**EXERCISE PROMPT:** From the entries below, output the line with "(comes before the" and each following line up to and including the line with "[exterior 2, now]", exactly as written.

═════ INFORMATION SHOWN ═════

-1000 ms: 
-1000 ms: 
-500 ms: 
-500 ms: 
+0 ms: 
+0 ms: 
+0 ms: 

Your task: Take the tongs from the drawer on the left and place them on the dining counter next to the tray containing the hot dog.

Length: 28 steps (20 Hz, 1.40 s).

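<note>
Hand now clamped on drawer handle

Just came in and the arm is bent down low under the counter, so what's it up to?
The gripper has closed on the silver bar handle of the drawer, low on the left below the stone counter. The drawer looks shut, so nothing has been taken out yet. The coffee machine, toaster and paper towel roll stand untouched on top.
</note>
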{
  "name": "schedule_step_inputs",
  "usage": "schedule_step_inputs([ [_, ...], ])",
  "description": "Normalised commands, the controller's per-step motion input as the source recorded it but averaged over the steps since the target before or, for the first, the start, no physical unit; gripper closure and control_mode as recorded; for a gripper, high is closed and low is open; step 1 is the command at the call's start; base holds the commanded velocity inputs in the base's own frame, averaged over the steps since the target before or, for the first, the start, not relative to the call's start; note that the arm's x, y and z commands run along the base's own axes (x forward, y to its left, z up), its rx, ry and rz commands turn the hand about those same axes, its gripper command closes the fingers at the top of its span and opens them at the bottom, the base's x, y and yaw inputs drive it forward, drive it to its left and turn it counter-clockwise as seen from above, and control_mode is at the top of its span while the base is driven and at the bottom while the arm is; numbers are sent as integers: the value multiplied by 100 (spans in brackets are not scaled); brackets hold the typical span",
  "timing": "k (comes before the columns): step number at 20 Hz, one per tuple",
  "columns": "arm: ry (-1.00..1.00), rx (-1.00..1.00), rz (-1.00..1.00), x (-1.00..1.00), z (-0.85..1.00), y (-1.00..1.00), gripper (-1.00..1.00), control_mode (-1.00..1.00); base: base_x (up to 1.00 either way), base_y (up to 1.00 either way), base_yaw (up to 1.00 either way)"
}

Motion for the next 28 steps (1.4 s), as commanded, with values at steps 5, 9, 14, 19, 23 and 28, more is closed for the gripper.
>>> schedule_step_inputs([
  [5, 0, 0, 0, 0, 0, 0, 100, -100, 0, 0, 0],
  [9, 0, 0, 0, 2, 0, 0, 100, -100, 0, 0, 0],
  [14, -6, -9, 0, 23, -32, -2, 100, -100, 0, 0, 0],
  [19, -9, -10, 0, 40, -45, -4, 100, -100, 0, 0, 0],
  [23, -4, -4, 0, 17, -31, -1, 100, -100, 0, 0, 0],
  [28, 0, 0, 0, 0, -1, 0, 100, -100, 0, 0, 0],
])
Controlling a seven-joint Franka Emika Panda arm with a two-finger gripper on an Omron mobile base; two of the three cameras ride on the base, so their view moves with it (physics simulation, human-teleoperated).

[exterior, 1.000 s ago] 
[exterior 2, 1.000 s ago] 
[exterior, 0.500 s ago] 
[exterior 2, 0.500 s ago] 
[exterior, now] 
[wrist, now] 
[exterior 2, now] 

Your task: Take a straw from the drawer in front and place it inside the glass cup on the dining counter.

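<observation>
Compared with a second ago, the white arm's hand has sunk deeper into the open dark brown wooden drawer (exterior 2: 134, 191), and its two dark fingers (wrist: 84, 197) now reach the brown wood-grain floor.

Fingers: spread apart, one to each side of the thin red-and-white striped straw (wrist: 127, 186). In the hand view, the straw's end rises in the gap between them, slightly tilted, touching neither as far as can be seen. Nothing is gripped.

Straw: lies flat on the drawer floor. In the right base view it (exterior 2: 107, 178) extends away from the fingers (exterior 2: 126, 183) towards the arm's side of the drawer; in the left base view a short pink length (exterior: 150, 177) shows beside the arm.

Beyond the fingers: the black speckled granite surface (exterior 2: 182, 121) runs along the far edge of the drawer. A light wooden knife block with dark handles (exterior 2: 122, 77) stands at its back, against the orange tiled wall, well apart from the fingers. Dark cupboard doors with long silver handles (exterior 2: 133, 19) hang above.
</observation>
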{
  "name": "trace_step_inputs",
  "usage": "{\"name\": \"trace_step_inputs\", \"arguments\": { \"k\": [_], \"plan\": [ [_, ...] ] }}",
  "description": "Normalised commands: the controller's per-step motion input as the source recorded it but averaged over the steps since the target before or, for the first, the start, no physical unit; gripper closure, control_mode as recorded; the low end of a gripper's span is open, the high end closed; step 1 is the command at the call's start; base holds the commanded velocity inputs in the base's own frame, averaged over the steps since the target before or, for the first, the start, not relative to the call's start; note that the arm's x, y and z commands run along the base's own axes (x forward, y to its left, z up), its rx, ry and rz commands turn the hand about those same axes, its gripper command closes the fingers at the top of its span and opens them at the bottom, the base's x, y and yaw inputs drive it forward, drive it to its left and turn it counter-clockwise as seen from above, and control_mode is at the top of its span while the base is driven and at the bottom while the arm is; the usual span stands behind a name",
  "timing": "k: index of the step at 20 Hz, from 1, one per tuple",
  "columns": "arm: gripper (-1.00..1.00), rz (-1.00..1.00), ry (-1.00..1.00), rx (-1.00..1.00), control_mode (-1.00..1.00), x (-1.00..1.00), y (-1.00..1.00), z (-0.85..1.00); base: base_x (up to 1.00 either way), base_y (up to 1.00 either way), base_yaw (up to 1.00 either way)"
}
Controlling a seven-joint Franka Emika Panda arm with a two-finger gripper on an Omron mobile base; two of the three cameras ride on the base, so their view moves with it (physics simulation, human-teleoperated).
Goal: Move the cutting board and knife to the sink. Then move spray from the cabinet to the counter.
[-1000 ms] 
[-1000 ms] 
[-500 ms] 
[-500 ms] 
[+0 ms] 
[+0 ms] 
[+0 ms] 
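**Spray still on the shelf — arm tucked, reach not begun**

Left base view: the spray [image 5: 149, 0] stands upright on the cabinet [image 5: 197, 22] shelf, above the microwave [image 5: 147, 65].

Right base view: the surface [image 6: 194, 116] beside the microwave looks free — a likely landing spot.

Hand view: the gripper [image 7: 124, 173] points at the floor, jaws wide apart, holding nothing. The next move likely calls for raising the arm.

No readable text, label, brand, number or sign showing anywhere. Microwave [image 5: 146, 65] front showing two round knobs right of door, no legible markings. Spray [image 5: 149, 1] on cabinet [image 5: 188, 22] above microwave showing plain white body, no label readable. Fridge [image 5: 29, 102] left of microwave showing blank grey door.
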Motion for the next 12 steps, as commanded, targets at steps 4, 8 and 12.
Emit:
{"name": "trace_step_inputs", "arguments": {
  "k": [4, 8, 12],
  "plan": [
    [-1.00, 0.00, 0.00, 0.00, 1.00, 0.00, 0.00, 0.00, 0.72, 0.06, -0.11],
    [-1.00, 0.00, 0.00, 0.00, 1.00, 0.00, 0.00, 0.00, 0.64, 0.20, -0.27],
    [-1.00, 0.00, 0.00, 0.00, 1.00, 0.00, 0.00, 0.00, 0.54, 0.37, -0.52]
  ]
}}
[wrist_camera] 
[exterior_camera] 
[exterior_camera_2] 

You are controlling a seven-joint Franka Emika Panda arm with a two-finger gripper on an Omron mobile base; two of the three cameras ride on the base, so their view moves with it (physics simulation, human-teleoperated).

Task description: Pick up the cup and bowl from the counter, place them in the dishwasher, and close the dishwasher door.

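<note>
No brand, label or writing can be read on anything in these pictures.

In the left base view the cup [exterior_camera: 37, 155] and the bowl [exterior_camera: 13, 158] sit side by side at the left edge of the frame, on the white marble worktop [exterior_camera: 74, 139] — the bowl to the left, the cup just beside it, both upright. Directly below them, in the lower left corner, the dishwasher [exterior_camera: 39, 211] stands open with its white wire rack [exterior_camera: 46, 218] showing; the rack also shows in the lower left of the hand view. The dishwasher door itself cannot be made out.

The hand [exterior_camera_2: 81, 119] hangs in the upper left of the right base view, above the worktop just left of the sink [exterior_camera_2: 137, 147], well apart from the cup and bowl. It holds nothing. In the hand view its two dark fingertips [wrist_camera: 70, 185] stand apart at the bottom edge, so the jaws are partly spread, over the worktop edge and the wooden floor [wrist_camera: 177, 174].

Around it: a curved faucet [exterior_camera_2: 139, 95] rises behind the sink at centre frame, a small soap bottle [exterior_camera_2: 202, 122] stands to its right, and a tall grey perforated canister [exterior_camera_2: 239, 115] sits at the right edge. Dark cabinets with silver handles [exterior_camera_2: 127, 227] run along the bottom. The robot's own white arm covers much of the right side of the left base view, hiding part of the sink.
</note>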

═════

**TASK OUTPUT:**
  "timing": "k (comes before the columns): step number at 20 Hz, one per tuple",
  "columns": "arm: ry (-1.00..1.00), rx (-1.00..1.00), rz (-1.00..1.00), x (-1.00..1.00), z (-0.85..1.00), y (-1.00..1.00), gripper (-1.00..1.00), control_mode (-1.00..1.00); base: base_x (up to 1.00 either way), base_y (up to 1.00 either way), base_yaw (up to 1.00 either way)"
}

Motion for the next 28 steps (1.4 s), as commanded, with values at steps 5, 9, 14, 19, 23 and 28, more is closed for the gripper.
>>> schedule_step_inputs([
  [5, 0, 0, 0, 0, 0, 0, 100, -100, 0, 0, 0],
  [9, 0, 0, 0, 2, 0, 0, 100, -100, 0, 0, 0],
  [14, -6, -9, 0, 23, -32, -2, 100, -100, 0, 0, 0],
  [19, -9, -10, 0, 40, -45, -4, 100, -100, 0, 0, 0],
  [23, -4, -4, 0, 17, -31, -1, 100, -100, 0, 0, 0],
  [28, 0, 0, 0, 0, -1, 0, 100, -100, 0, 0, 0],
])
Controlling a seven-joint Franka Emika Panda arm with a two-finger gripper on an Omron mobile base; two of the three cameras ride on the base, so their view moves with it (physics simulation, human-teleoperated).

[exterior, 1.000 s ago] 
[exterior 2, 1.000 s ago] 
[exterior, 0.500 s ago] 
[exterior 2, 0.500 s ago] 
[exterior, now] 
[wrist, now] 
[exterior 2, now] 

This output is now complete.